13-02-2008


Lors d'un séjour d'un an en Angleterre en 2008, Eric Latimer, Ph.D., a rédigé un blogue, un outil de réflexion et de partage sur l'efficience des services de santé mentale en Angleterre, au Canada et ailleurs dans le monde.


Il est bien reconnu que le travail joue un rôle important dans le rétablissement des personnes qui ont des troubles mentaux graves.  Dans mon premier article, j'ai esquissé les grandes lignes du fonctionnement du système de santé mentale en Angleterre.  Toutefois, je n'ai rien dit au sujet des services liés à l'emploi.

Au cours des dernières semaines, j'ai eu l'occasion de rencontrer plusieurs personnes qui s'intéressent beaucoup à ce domaine, du Sainsbury Centre for Mental Health, et aussi de la ville de Maidstone, dans le Kent.

Le Sainsbury Centre for Mental Health est un organisme voué à la recherche en santé mentale, qui fait figure de chef de file dans le domaine de l'intersection entre emploi et santé mentale en Angleterre.

Le SCMH a publié plusieurs documents qui font le point, d'une façon qui me semble admirable par sa concision et sa clarté, sur ces questions.

En ce qui concerne les services d'intégration à l'emploi pour les personnes qui ont des troubles mentaux graves, le contexte n'est pas très différent du nôtre à certains égards: programmes d'insertion au travail gérés par des organismes communautaires, entreprises sociales (dont le nombre a beaucoup augmenté ces dernières années), programmes de jour dans les établissements.

En termes de politiques, la tendance lourde est de privilégier les programmes qui visent le retour à l'emploi.  Cela se concrétise de plusieurs façons, que je ne saurais toutes énumérer ici.  D'une part, les programmes de traitement de jour se font fermer assez systématiquement.  Ou encore, hier on m'a parlé d'un programme de réadaptation qui fournissait des emplois protégés dans le domaine du jardinage.  Les utilisateurs de services (c'est d'ailleurs l'expression qu'on utilise ici, "service users", plutôt que l'américain "consumers")  y restaient souvent pendant 10 ans ou plus.   On leur a dit: nous ne vous financerons plus que si vos clients sont des personnes qui déboucheront sur l'emploi régulier en l'espace de deux ans. Le résultat a été que le programme a beaucoup moins de clients qu'auparavant et cherche à redéfinir sa mission.
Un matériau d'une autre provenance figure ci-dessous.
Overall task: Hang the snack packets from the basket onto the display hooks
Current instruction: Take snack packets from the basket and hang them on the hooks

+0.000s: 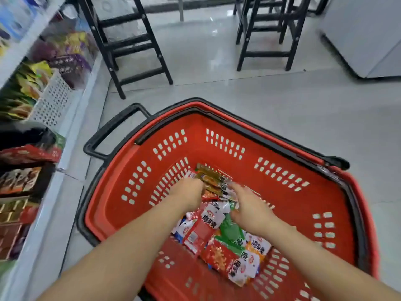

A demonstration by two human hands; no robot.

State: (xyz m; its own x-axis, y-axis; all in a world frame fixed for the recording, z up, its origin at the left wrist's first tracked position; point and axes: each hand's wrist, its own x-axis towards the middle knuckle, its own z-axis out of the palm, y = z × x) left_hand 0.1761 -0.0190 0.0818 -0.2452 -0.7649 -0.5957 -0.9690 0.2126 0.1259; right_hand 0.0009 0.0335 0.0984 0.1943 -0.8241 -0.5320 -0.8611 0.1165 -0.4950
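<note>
Snack packets [213,218], red, white & green foil, heaped at btm of red perforated plastic basket [130,161]; left hand [191,193] grips brown-gold packets [209,178], right hand [249,210] spread loose on heap.

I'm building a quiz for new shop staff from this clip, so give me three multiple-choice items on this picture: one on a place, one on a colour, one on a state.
1. Where are the left hand and the right hand?
A on the shelf; B inside the basket; C on a stool.
2. What colour are the basket's walls?
A blue; B green; C red.
3. How do the right hand's fingers lie?
A spread over the packets; B in a fist; C round the handle.

Answers:
1. B: both hands reach down among the packets within its walls.
2. C: the slotted walls are red.
3. A: the fingers fan out over the heap.
</note>
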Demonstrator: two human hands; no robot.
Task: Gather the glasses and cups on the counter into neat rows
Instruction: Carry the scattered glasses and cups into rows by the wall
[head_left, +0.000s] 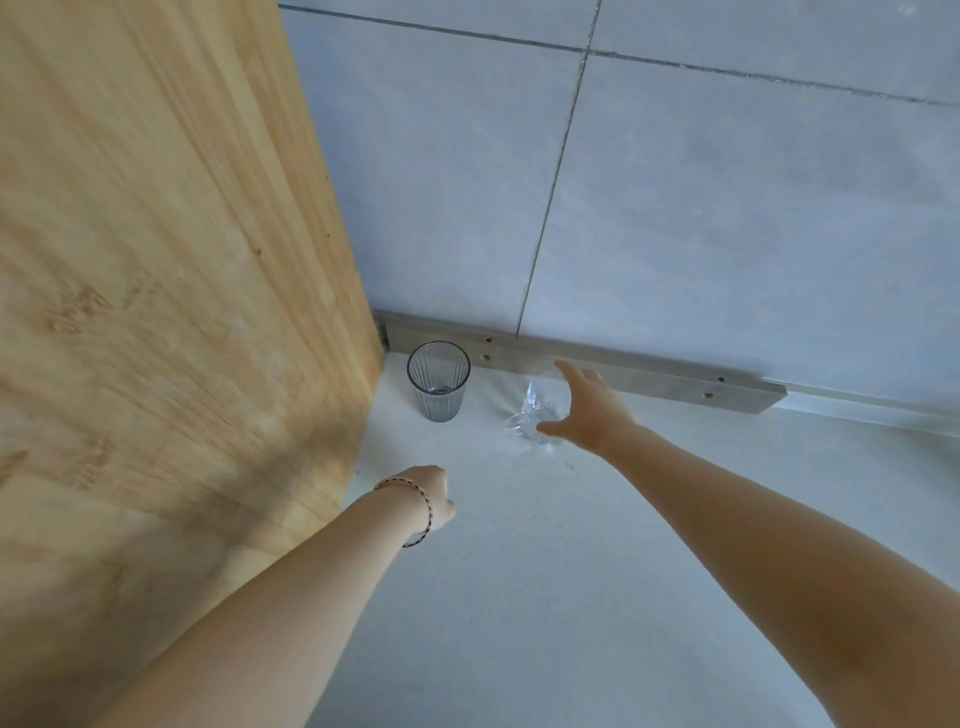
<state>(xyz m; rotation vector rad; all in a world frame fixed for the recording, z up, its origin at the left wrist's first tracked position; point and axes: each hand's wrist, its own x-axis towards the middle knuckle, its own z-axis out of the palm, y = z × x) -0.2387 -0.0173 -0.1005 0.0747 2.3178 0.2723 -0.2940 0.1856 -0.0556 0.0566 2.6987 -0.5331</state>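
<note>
A grey ribbed glass (439, 381) stands upright in the back left corner of the white counter (597, 597), close to the wooden panel. To its right is a clear glass (540, 410), blurred and partly hidden by my right hand (587, 410), whose thumb and fingers curl round its side. It looks tilted, though I cannot tell if it touches the counter. My left hand (428, 496), with a beaded bracelet on the wrist, hovers low over the counter in front of the grey glass; its fingers are curled under and hold nothing.
A tall wooden panel (156, 312) walls off the left side. Grey wall tiles (727, 234) rise behind the counter, with a metal strip (649, 374) along their base. The white counter stretches to the right and toward me.
</note>
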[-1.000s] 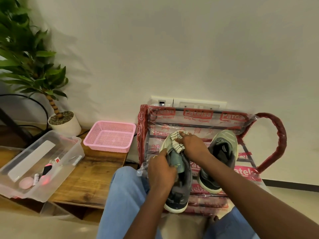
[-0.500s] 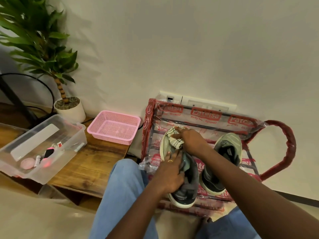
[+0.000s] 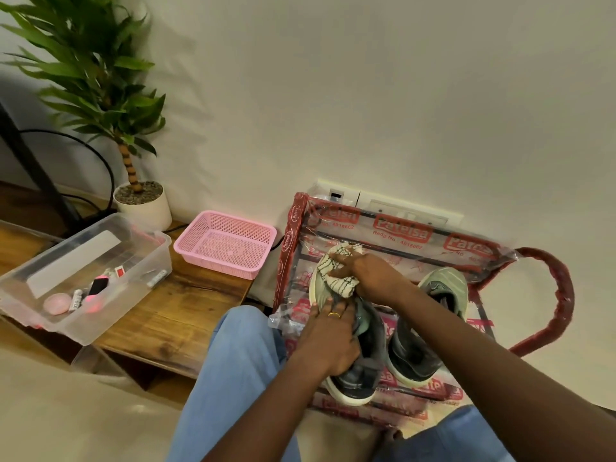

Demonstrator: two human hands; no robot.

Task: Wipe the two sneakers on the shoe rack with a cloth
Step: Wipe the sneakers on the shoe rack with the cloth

D'autre part, le gouvernement de plus en plus (et ici, d'après ce que j'en comprends,  le Sainsbury Mental Health Centre a joué un rôle important de promoteur) prône l'expansion de programmes de type IPS (Individual Placement and Support).  Plusieurs lecteurs connaîtront ce type de programme, qui existe depuis 2001 à l'Institut Douglas.  Dans mon prochain billet, je donnerai plus de détails sur comment ce type de programme peut s'intégrer au contexte anglais.

Suite du premier billet

Tel que signalé plusieurs fois dans les articles et billets précédents, le système de santé mentale (et santé en général) en Angleterre se distingue du nôtre en ce que les pratiques de soins primaires y jouent un rôle beaucoup plus central.

Cela implique que beaucoup de personnes qui ont des troubles mentaux graves, surtout dans les régions moins bien pourvues en ressources de santé mentale, ne sont suivies que par un médecin omnipraticien.

Or, la littérature montre clairement qu'il est important, pour favoriser l'intégration au travail des personnes qui ont des troubles mentaux graves, de faire en sorte que le médecin ou l'équipe clinique du client soit en lien étroit avec la personne qui s'occupe de l'aider à intégrer le marché du travail. (C'est un des principes du modèle de soutien à l'emploi IPS, principe solidement appuyé par la recherche.)

Comment faire en sorte qu'un tel lien étroit existe lorsqu'un client n'est suivi que par un médecin omnipraticien? Je ne vois pas vraiment de bonne solution, à moins de concentrer les personnes qui ont des troubles mentaux graves dans un nombre limité de pratiques de soins primaires.

Sinon il me semble qu'il faut, comme dans au moins certaines régions mieux pourvues telles que celle de Maidstone, dans le Kent, que les personnes qui ont des troubles mentaux graves continuent d'être suivies par une équipe de santé mentale. Lorsque c'est le cas, un psychiatre fait partie de l'équipe, et peut par exemple ajuster la médication suite à une conversation avec l'agent de soutien à l'emploi.

De même au Québec, où la réforme en cours vise à augmenter le rôle des médecins de famille dans les soins aux personnes qui ont des troubles mentaux graves et qui sont "stabilisées", nous risquons de rendre plus difficile un accès éventuel à des programmes de soutien à l'emploi efficaces pour ces personnes.